— Directions —
Here the job is to transcribe only the lines from the one containing "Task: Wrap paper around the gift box" through the last line below, exactly as written; please leave out pictures.

● ● ● ●

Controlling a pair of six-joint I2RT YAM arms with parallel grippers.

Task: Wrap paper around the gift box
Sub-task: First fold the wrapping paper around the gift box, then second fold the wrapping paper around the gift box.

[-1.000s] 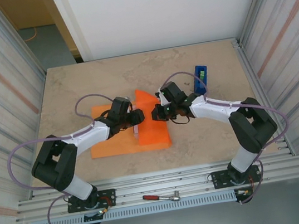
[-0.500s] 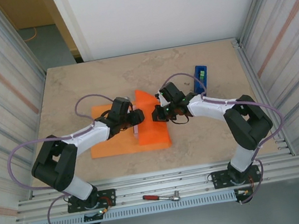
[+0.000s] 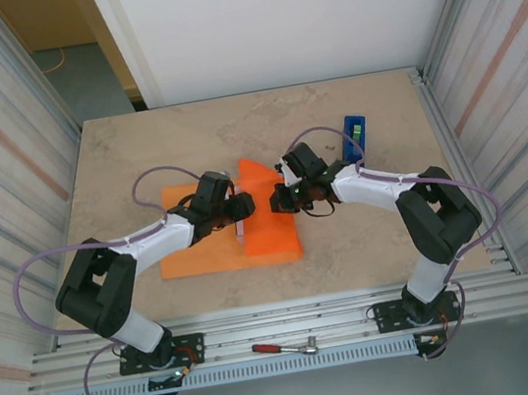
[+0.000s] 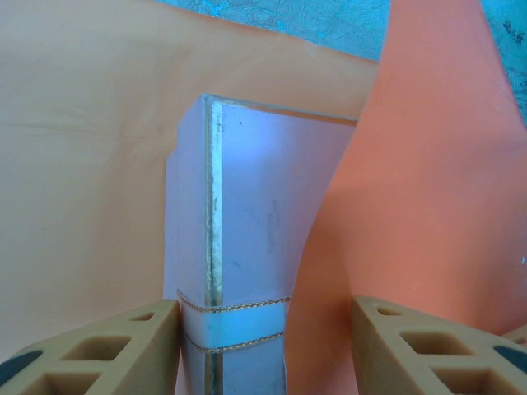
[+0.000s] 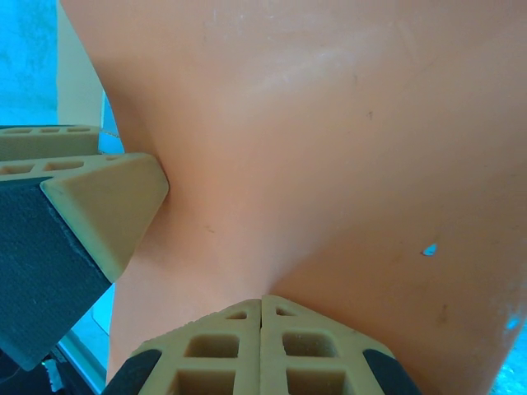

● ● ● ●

— Solution —
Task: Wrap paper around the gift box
Sub-task: First fold the wrapping paper around the gift box, then second fold the wrapping paper around the gift box.

[-1.000s] 
[-0.500s] 
[+0.000s] 
[+0.000s] 
[+0.000s] 

This exercise requires no further output.